What needs to be done: Find the line containing "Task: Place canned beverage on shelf", then output it and every line after it through the end of the listing below, exactly as written.

Data:
----------

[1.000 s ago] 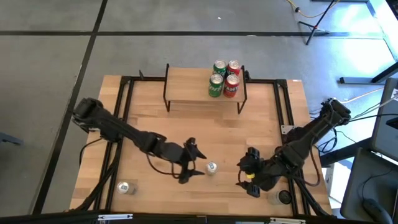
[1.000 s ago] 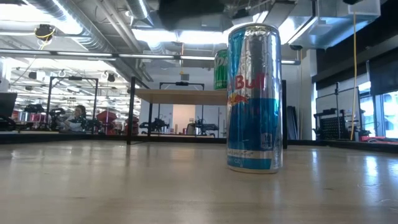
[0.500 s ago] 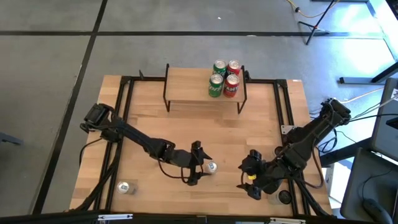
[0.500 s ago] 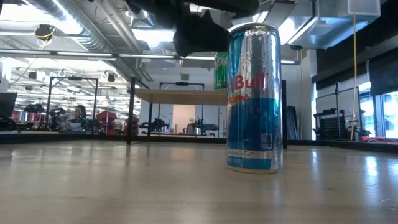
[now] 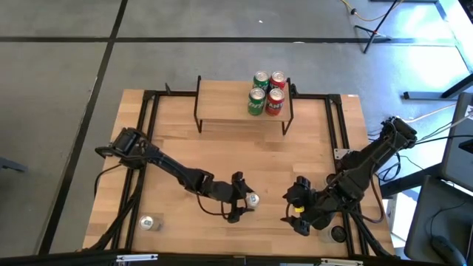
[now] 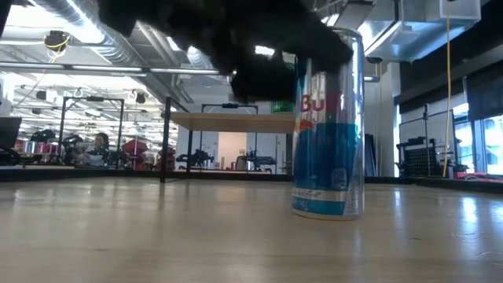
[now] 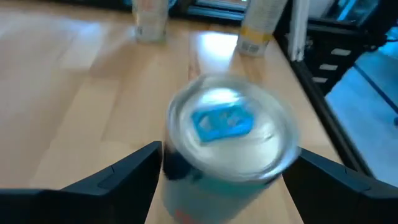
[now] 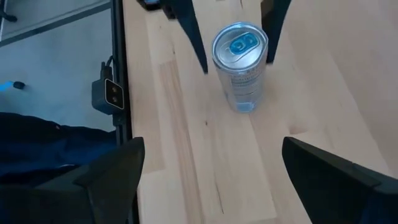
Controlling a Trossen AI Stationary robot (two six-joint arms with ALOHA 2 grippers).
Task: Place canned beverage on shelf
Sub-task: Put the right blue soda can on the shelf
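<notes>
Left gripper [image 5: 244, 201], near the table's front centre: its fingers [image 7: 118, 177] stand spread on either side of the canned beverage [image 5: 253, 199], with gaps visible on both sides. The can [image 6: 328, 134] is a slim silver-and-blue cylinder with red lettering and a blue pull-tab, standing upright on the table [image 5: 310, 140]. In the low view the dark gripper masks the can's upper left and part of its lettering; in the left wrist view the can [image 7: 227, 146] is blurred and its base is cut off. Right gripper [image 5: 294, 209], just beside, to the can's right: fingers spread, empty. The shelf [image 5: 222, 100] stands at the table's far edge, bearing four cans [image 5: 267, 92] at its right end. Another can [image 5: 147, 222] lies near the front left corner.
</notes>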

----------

Reply:
Task: Place canned beverage on shelf
Sub-task: Put the right blue soda can on the shelf
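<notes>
Left gripper [image 5: 244, 201], near the table's front centre: its fingers [image 7: 118, 177] stand spread on either side of the canned beverage [image 5: 253, 199], with gaps visible on both sides. The can [image 6: 328, 134] is a slim silver-and-blue cylinder with red lettering and a blue pull-tab, standing upright on the table [image 5: 310, 140]. In the low view the dark gripper masks the can's upper left and part of its lettering; in the left wrist view the can [image 7: 227, 146] is blurred and its base is cut off. Right gripper [image 5: 294, 209], just beside, to the can's right: fingers spread, empty. The shelf [image 5: 222, 100] stands at the table's far edge, bearing four cans [image 5: 267, 92] at its right end. Another can [image 5: 147, 222] lies near the front left corner.
</notes>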

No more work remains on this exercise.